Records contained in a dataset
- Opening Delimiter -

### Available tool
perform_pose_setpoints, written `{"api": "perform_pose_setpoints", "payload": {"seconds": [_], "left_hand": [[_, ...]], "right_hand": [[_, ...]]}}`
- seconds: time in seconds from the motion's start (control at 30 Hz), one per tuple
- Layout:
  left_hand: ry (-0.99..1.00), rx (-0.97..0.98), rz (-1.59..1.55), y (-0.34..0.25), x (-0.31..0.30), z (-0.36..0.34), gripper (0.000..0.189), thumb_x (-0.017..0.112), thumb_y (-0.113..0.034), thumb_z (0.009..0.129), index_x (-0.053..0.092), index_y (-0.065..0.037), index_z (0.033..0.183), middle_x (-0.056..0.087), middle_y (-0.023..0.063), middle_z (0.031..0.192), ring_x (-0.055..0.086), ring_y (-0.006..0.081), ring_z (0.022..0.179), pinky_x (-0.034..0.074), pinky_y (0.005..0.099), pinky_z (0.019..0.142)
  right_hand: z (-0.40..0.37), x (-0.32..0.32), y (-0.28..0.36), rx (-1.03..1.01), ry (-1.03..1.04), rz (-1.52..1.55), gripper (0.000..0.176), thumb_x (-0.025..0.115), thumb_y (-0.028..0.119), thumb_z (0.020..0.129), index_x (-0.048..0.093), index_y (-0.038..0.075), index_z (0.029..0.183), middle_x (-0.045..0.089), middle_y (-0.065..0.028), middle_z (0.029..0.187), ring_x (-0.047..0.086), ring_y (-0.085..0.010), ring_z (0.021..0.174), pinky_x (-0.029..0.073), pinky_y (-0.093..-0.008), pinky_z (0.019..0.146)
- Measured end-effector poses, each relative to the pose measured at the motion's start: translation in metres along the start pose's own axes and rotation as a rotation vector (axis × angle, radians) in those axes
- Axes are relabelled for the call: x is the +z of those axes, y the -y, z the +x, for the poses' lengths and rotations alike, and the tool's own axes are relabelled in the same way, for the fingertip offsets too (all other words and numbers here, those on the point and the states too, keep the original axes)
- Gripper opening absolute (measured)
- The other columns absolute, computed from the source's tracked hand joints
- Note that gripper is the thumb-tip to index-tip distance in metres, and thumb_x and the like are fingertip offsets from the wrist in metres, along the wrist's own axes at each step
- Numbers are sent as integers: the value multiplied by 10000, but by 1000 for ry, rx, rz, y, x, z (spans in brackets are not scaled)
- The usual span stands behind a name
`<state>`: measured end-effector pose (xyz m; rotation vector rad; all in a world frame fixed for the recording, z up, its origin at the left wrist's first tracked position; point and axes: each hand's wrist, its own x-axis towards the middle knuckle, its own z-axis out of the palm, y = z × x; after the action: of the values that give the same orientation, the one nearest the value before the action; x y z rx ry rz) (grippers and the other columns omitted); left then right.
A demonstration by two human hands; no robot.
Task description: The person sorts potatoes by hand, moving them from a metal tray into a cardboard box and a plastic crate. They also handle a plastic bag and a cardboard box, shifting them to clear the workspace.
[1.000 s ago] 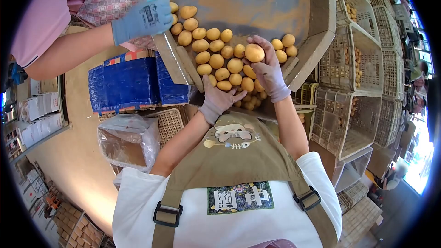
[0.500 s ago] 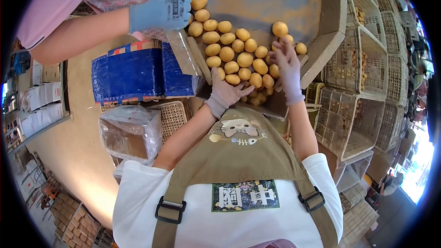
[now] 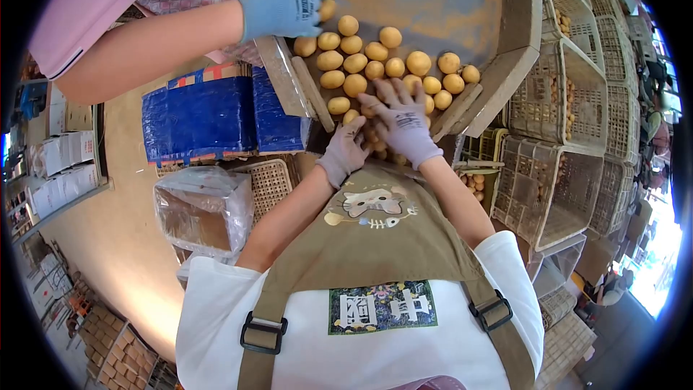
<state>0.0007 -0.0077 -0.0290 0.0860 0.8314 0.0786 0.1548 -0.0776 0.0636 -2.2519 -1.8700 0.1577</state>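
Small yellow potatoes [image 3: 354, 85] lie across the lower end of a grey, worn sorting tray [image 3: 447, 0]. My right hand [image 3: 404, 126], in a pale glove, reaches over the potatoes at the tray's narrow mouth, its fingers spread and resting on some of them. At the left side of that mouth is my left hand [image 3: 345, 153], also gloved, with fingers apart and slightly bent beside the potatoes. More potatoes below the mouth are partly covered by both hands.
A co-worker's blue-gloved hand [image 3: 289, 13] touches a potato at the tray's upper left. Stacked plastic crates [image 3: 530, 180] stand at the right, some with potatoes. A blue-covered box [image 3: 202, 117] and a plastic-lined crate [image 3: 206, 209] are at the left.
My right hand has swung left and down from the tray's right side onto the potatoes at the mouth. Potatoes have shifted and thinned out. The co-worker's hand has moved right.
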Motion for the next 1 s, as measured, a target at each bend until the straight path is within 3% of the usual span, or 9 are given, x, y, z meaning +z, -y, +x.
{"api": "perform_pose_setpoints", "payload": {"seconds": [0.03,0.07,0.13,0.23,0.3,0.33,0.53,0.63,1.0], "left_hand": [[37,44,52,-2,7,-8,391,627,-478,969,591,-267,1296,554,-20,1355,449,153,1344,364,505,1099],[-45,53,-31,-5,13,-8,520,648,-552,934,553,-262,1354,516,-21,1427,392,174,1398,310,535,1140],[63,29,-196,-12,17,-16,636,624,-616,921,491,-256,1428,465,-6,1495,364,214,1430,276,573,1159],[138,28,-258,-20,36,-26,863,468,-784,898,325,-252,1563,335,29,1621,290,293,1496,212,645,1178],[162,-27,-333,-25,43,-26,865,382,-801,917,265,-273,1592,296,38,1647,238,295,1525,177,649,1192],[77,-22,-300,-25,46,-26,850,353,-753,957,232,-217,1606,290,74,1652,242,319,1522,178,635,1203],[251,71,-164,-20,39,-20,794,307,-660,1011,208,-146,1609,277,72,1665,245,336,1525,173,594,1227],[231,11,-266,-20,31,-11,800,252,-734,979,267,-214,1587,317,87,1627,299,363,1496,306,699,1125],[155,24,-252,-20,39,-18,764,236,-714,995,268,-234,1589,304,78,1639,296,348,1503,291,701,1129]], "right_hand": [[-6,6,-11,111,-38,-21,525,692,288,827,632,305,1348,480,-180,1516,412,-369,1416,236,-652,1129],[-13,0,-16,128,-11,-54,528,687,290,831,630,313,1355,478,-184,1519,400,-370,1427,238,-648,1130],[-27,-3,-20,167,39,-68,517,674,306,844,635,334,1358,477,-197,1518,365,-370,1455,223,-639,1143],[-27,-3,-25,207,127,-45,492,672,323,847,650,333,1339,469,-207,1522,343,-371,1470,206,-636,1151],[-24,-6,-25,220,157,-44,477,674,343,848,658,326,1325,459,-213,1527,338,-380,1473,192,-635,1158],[-24,-6,-25,221,158,-44,474,675,343,847,660,324,1320,460,-214,1526,337,-382,1472,193,-634,1156],[-25,-5,-23,213,120,-49,456,686,337,840,674,316,1295,469,-214,1515,345,-383,1464,204,-635,1146],[-25,-6,-21,211,105,-51,461,695,335,831,678,307,1291,474,-210,1509,355,-377,1452,202,-632,1145],[-23,-12,-18,193,131,-64,485,697,332,835,671,286,1317,480,-223,1493,402,-370,1409,224,-598,1146]]}}
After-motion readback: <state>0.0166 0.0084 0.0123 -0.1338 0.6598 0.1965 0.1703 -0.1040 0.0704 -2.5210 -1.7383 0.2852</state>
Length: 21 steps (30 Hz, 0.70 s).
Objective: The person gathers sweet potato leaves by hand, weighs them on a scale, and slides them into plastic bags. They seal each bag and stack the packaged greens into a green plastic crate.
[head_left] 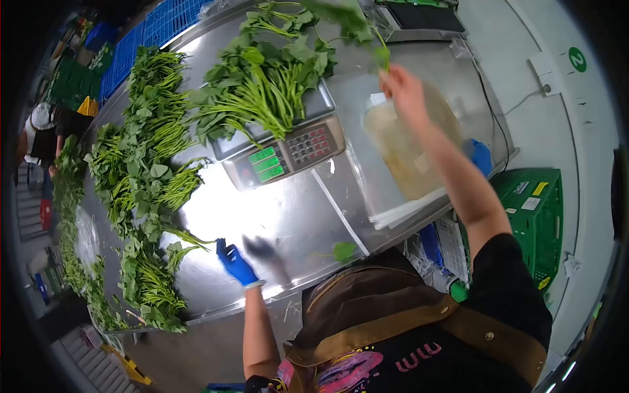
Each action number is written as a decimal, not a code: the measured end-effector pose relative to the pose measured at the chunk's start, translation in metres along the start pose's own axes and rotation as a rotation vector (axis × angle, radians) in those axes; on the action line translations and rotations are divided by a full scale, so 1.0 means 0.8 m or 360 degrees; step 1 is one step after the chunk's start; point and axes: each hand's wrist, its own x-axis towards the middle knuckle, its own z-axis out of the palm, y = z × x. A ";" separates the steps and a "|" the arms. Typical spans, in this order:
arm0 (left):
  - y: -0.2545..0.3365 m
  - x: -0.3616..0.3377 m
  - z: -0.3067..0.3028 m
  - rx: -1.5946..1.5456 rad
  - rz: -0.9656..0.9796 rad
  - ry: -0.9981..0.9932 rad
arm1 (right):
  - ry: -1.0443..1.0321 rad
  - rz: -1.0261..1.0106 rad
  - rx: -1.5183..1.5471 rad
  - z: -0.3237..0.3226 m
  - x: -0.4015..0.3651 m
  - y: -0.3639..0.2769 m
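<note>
My left hand (237,264), in a blue glove, pinches the stem ends of a leafy green sprig (187,237) at the edge of the long pile of leafy greens (141,150). My bare right hand (404,93) is raised over the table's far right side, fingers closed round a leafy green stem (381,56) blurred by motion. Between the hands, a bunch of leafy greens (265,92) lies on the tray of a digital scale (288,154) with green lit displays. A single leaf (343,251) rests near the table's front edge.
A stack of clear plastic bags (409,147) lies on the metal table (308,209) below my right arm. At the back right stands a dark-topped device (422,19). Green crates (531,223) stand right of the table, blue crates (151,39) behind it. Another person (49,131) is at far left.
</note>
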 end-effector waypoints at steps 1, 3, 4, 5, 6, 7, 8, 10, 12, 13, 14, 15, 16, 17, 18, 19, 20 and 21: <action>0.023 -0.031 0.023 0.0054 -0.0199 -0.0335 | -0.0145 0.0022 -0.0049 -0.021 0.044 0.008; 0.076 -0.095 0.086 0.0051 -0.0053 -0.0826 | -0.0059 -0.0218 -0.0410 -0.043 0.110 0.047; 0.098 -0.118 0.117 0.0176 0.0292 -0.1037 | -0.0101 -0.0200 -0.0596 -0.063 0.114 0.055; 0.109 -0.139 0.147 0.0246 0.0583 -0.1308 | -0.0142 -0.0193 -0.0781 -0.094 0.121 0.067; 0.130 -0.156 0.178 0.0289 0.0906 -0.1438 | -0.0095 -0.0484 -0.1041 -0.135 0.134 0.127; 0.152 -0.174 0.205 0.0410 0.0839 -0.1636 | -0.0211 -0.0382 -0.1496 -0.173 0.123 0.142; 0.153 -0.196 0.226 0.0712 0.0991 -0.1675 | -0.0199 -0.0286 -0.1588 -0.208 0.102 0.170; 0.141 -0.220 0.263 0.0871 0.1057 -0.1660 | -0.0357 0.0232 -0.1659 -0.279 0.066 0.227; 0.133 -0.223 0.285 0.0893 0.1076 -0.1622 | -0.0274 0.0443 -0.1765 -0.348 0.024 0.308; 0.129 -0.216 0.290 0.0862 0.1057 -0.1625 | -0.0227 0.0298 -0.1891 -0.371 0.004 0.345; 0.129 -0.207 0.292 0.0831 0.1050 -0.1630 | -0.0281 0.0501 -0.1620 -0.373 -0.011 0.340; 0.133 -0.198 0.293 0.0706 0.0949 -0.1640 | -0.0330 0.0701 -0.1343 -0.370 -0.025 0.331; 0.136 -0.187 0.291 0.0580 0.0854 -0.1653 | -0.0362 0.0930 -0.1047 -0.367 -0.037 0.321; 0.139 -0.176 0.285 0.0454 0.0761 -0.1667 | -0.0391 0.1153 -0.0744 -0.360 -0.049 0.305; 0.177 -0.163 0.272 0.0418 0.0810 -0.1384 | -0.0409 0.1193 -0.0659 -0.346 -0.061 0.277; 0.174 -0.145 0.265 0.0255 0.0505 -0.1220 | -0.0420 0.1236 -0.0573 -0.331 -0.074 0.244; 0.170 -0.126 0.257 0.0089 0.0199 -0.1058 | -0.0428 0.1284 -0.0491 -0.327 -0.086 0.227; 0.176 -0.100 0.251 0.0048 0.0257 -0.0796 | -0.0338 0.1022 -0.0792 -0.332 -0.097 0.231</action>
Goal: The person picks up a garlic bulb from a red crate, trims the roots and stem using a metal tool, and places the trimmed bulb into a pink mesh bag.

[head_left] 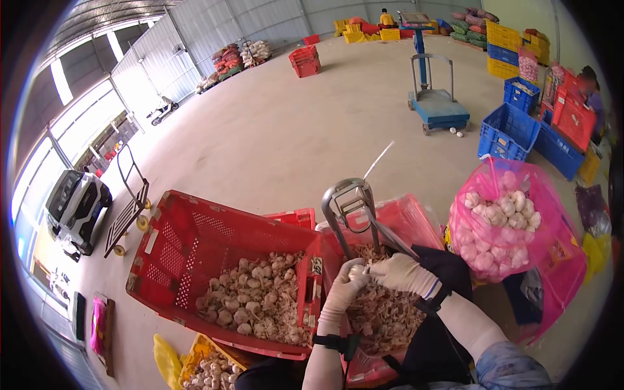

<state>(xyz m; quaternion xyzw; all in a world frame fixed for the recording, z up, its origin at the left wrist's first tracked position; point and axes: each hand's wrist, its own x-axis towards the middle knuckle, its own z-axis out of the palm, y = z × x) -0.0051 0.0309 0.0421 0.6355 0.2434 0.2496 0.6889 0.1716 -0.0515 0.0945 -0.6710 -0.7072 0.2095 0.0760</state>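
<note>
My left hand, in a pale glove, is closed around a white garlic bulb. From the other side my right hand, also gloved, has its fingers pinched together against the bulb. Both hands are over a red crate strewn with loose garlic skins. Just beyond them rises a curved metal frame with a strap hanging from it. Left of my hands, a tilted red crate holds many garlic bulbs with dry stems and skins.
A pink mesh bag of garlic stands at my right. Below left is a yellow crate with more bulbs. Farther off are a blue platform scale, blue crates, a hand cart and a person in yellow.
</note>
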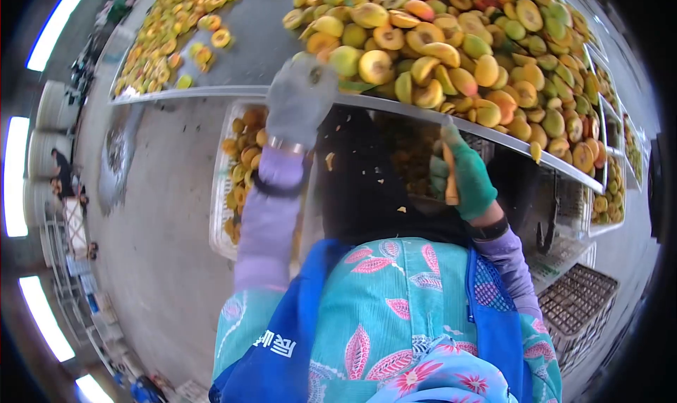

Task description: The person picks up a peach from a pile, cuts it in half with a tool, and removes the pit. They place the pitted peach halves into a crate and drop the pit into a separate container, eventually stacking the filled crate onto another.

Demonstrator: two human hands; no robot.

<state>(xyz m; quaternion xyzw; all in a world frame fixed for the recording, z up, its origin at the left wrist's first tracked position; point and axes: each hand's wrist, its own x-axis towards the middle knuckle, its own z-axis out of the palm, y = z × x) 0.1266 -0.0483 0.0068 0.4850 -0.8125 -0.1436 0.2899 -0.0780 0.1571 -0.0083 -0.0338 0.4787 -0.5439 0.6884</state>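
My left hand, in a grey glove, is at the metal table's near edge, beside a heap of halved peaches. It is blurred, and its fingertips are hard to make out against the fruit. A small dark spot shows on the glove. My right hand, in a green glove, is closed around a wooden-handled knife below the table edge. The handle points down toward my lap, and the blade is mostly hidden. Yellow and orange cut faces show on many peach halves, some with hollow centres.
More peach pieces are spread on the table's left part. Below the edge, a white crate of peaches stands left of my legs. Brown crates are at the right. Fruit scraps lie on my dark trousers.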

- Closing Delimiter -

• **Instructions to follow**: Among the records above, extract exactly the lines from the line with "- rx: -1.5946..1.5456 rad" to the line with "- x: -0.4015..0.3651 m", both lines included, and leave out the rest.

• **Response box**:
  - rx: -1.5946..1.5456 rad
  - rz: -0.9656..0.9796 rad
  - ry: -0.9981..0.9932 rad
arm1 (right):
  - ry: -1.0443..1.0321 rad
  - rz: -1.0261..1.0106 rad
  - rx: -1.5183..1.5471 rad
  - z: -0.3237..0.3226 m
  - x: -0.4015..0.3651 m

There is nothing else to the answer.